By Alan Caruba
As their
children either start or return to school, parents are naturally concerned
about the quality of education they receive from kindergarten through twelfth
grade. In the past, before the teachers unions gained virtual control of the
schools and before the federal government decided it had to impose “national
standards”, it was the job of local boards of education to ensure students
learned the basics—the three R’s—and, if history is any indicator, they did.
There
should be no federal intervention in our school systems, but programs such as
2001’s “No Child Left Behind” and Obama's "Race to the Top" have conditioned people to accept its role. The
most recent example is Common Core, but it is the creation of the National
Governors Association and the Council of Chief State School Officers. The
support it has received from the White House, the Department of Education, and
voices on Capitol Hill has left many with the impression it is a federal
program. That doesn’t make it any less awful.
If you
want to learn the facts about it, read a brief analysis by Joy Pullman, “Common Core: A Bad Choice for America”, which you can download for free from The
Heartland Institute’s website or purchase copies in quantity. Pullman, a
research fellow, is the managing editor of Heartland’s “School Reform News”,
published ten times per year. For the record,
I am a Heartland advisor.
As Pullman
notes in her analysis, “In 2010, every state but Alaska, Nebraska, Texas, and
Virginia adopted Common Core education standards, a set of requirements in each
grade in math and English language arts.” As school begins this year, four
states, Indiana, Oklahoma, Missouri, and South Carolina have already dropped
the program. Watch other states such as Louisiana and Wisconsin do the same.
Here’s
why. As Pullman notes in a recent article, for the first time the annual Pi
Kappa Delta/Gallup poll revealed that “a majority of Americans—81%--has heard
of Common Core. And 60% oppose it.” As
more Americans learn more about Common Core, they too will oppose it, but the
most intriguing finding of the poll was that, among teachers, there was a drop
of support from 76% last year to 46% this year! The poll demonstrated that “Majorities
wanted local school boards to have far more control over what schools teach
than state or federal governments.”
Pullman
said, “Everyone is for ‘standards’ in the abstract. Everyone is not for
‘standards’ that, like Common Core, coerce teachers and schools, and impose bad
education theories on the countries.”
“Nationalizing
education, like nationalizing anything,” says Pullman “requires compromise to
get enacted. And compromise inevitably sacrifices quality. Quality has to grow
from the ground up, through cooperation and competition, or it will never
exist.”
What
teachers and parents subject to Common Core requirements have learned rather
quickly is that the program has a number of serious flaws. It not only slows
the process of learning multiplication, it dampens the development of the
creative thinking process, and offers a skewed, leftist selection of reading
materials about U.S. history.
Pullman
says, “The most important thing to understand about education standards is that
research has demonstrated they have no effect on student achievement. That’s right: no effect at all. A series
of data analyses from the Brookings Institution found no link between high
state standards and high student achievement.”
Any parent
and any teacher will confirm that different students learn at different rates and
some encounter problems in certain areas. Some are better at mathematics.

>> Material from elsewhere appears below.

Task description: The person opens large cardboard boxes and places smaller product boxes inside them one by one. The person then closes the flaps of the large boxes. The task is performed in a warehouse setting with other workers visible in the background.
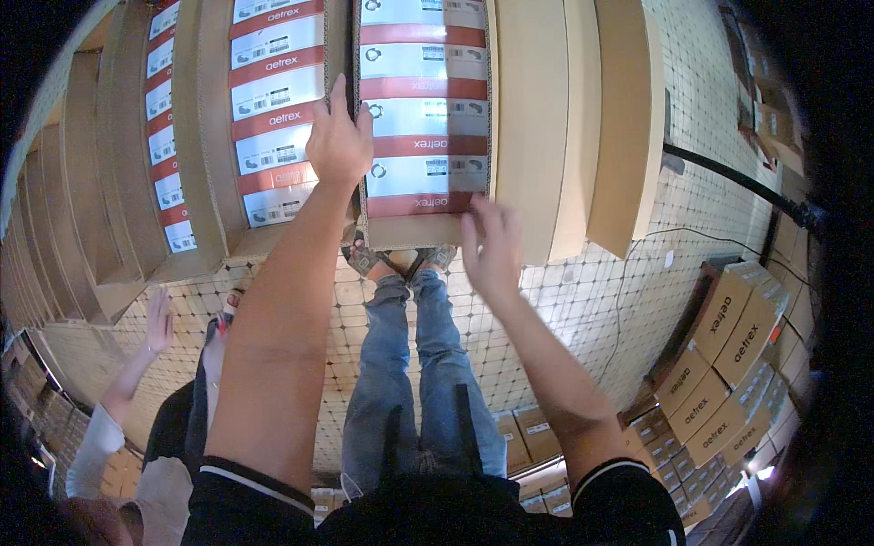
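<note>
In front of me stands an open cardboard carton (410,231) packed with a row of white and red shoeboxes (421,116). My left hand (341,141) lies along the carton's left wall, fingers stretched out and apart, index finger pointing away from me. My right hand (492,246) is at the carton's near right corner, slightly blurred, with its fingers loosely spread and nothing visible in them. Another open carton of shoeboxes (273,91) stands directly to the left, its flap edge beside my left hand.
Further left is a third filled carton (168,136), followed by more cardboard flaps. Tall folded-out flaps (569,127) stand to the right. A co-worker's hand (159,320) is at the lower left. Stacked brown cartons (719,382) and a cable (624,282) are on the right over the tiled floor.
</note>
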The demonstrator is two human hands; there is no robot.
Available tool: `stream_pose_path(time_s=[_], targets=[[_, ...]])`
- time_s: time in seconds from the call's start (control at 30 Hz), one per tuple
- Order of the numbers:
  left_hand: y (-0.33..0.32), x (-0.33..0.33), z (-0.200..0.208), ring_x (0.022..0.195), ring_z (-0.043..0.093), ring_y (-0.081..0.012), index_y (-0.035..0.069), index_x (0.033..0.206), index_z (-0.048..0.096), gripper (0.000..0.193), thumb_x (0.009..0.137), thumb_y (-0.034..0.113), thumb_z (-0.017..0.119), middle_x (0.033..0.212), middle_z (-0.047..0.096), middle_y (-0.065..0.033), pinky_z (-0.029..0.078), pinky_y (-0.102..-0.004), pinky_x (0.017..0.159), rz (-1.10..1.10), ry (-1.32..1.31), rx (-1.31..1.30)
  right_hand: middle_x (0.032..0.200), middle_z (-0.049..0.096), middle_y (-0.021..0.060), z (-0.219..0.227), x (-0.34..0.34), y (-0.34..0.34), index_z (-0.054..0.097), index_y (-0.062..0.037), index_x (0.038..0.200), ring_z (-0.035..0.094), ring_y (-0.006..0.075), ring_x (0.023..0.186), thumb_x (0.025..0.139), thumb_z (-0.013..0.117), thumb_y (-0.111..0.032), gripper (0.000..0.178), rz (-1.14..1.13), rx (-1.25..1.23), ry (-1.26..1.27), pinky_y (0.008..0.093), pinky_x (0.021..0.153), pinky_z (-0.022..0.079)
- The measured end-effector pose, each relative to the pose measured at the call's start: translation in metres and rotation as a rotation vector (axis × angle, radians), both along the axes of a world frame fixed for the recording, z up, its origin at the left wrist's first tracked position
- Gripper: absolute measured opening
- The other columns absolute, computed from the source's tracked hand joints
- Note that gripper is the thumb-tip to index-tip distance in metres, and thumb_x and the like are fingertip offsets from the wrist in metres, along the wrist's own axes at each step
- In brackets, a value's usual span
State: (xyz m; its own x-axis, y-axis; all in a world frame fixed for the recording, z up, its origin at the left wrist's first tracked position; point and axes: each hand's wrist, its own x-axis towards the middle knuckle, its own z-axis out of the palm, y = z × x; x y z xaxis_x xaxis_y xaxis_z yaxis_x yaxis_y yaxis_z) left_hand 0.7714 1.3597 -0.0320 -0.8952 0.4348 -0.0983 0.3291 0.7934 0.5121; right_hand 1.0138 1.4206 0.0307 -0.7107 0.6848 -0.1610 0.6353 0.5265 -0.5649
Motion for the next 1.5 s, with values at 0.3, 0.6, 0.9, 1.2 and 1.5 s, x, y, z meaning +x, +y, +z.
stream_pose_path(time_s=[0.3, 0.6, 0.9, 1.2, 1.5], targets=[[0.002, -0.009, -0.010, 0.092, 0.065, -0.0380, 0.016, 0.141, 0.042, 0.053, 0.092, 0.033, 0.055, 0.112, 0.054, -0.0201, 0.054, -0.0475, 0.078, -0.035, 0.003, -0.062, 0.116, 0.064, 0.0217, -0.064, -0.085, 0.098, 0.054, -0.0115, 0.131, 0.062, 0.0398, 0.107, 0.095, 0.049, -0.046, 0.051, -0.539, -0.185, -0.330, 0.0478, 0.088, 0.050], [0.005, -0.008, -0.008, 0.101, 0.062, -0.0366, 0.018, 0.138, 0.046, 0.049, 0.093, 0.035, 0.055, 0.121, 0.051, -0.0182, 0.051, -0.0464, 0.084, 0.001, -0.051, -0.071, 0.096, 0.069, 0.0235, -0.067, -0.056, 0.125, 0.062, -0.0132, 0.117, 0.067, 0.0418, 0.092, 0.093, 0.054, -0.042, 0.038, -0.348, -0.026, -0.414, 0.0500, 0.081, 0.053], [0.006, -0.012, -0.002, 0.103, 0.061, -0.0367, 0.019, 0.137, 0.048, 0.047, 0.092, 0.033, 0.054, 0.123, 0.051, -0.0181, 0.051, -0.0466, 0.085, 0.001, -0.104, -0.107, 0.094, 0.069, 0.0195, -0.066, -0.065, 0.116, 0.061, -0.0108, 0.112, 0.067, 0.0398, 0.089, 0.093, 0.055, -0.037, 0.033, -0.324, 0.029, -0.495, 0.0489, 0.077, 0.054], [0.005, -0.010, -0.007, 0.093, 0.064, -0.0373, 0.019, 0.133, 0.050, 0.043, 0.091, 0.031, 0.056, 0.118, 0.053, -0.0188, 0.055, -0.0465, 0.074, -0.043, -0.026, -0.109, 0.088, 0.068, 0.0228, -0.069, -0.063, 0.115, 0.062, -0.0072, 0.106, 0.066, 0.0439, 0.082, 0.094, 0.055, -0.034, 0.031, -0.307, 0.068, -0.387, 0.0508, 0.074, 0.053], [0.002, -0.004, -0.015, 0.103, 0.060, -0.0423, 0.016, 0.135, 0.049, 0.048, 0.089, 0.027, 0.058, 0.123, 0.050, -0.0237, 0.052, -0.0491, 0.083, -0.051, 0.072, 0.007, 0.094, 0.071, 0.0145, -0.080, -0.058, 0.115, 0.062, -0.0149, 0.115, 0.069, 0.0370, 0.079, 0.091, 0.058, -0.029, 0.028, -0.319, 0.061, -0.375, 0.0478, 0.072, 0.055]])
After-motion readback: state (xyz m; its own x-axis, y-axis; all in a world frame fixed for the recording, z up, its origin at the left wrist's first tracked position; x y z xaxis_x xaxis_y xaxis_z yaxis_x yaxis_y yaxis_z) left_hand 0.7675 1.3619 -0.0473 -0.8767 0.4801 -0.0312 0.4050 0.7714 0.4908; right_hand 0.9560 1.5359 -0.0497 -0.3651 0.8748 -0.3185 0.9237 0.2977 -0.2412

Others are better readers and writers. Still others find science or the arts of
greatest interest. People are different. It is foolish to think that children
aren’t.
This is not
to say that the states don’t have education standards. They do and local boards
ensure that their curriculums meet them.
At the
national level, Pullman points out that “the country already has a national
testing program that sets cut scores: the National Assessment of Educational
Progress” that is “a valid, well-respected measuring stick that already offers
states and citizens the ability to compare schools’ progress across state lines
without the intrusions and muddle curriculum Common Core introduces.”
I
recommend you download Pullman’s analysis, but in the meantime let me offer a
good way to understand Common Core. It is the Obamacare of education.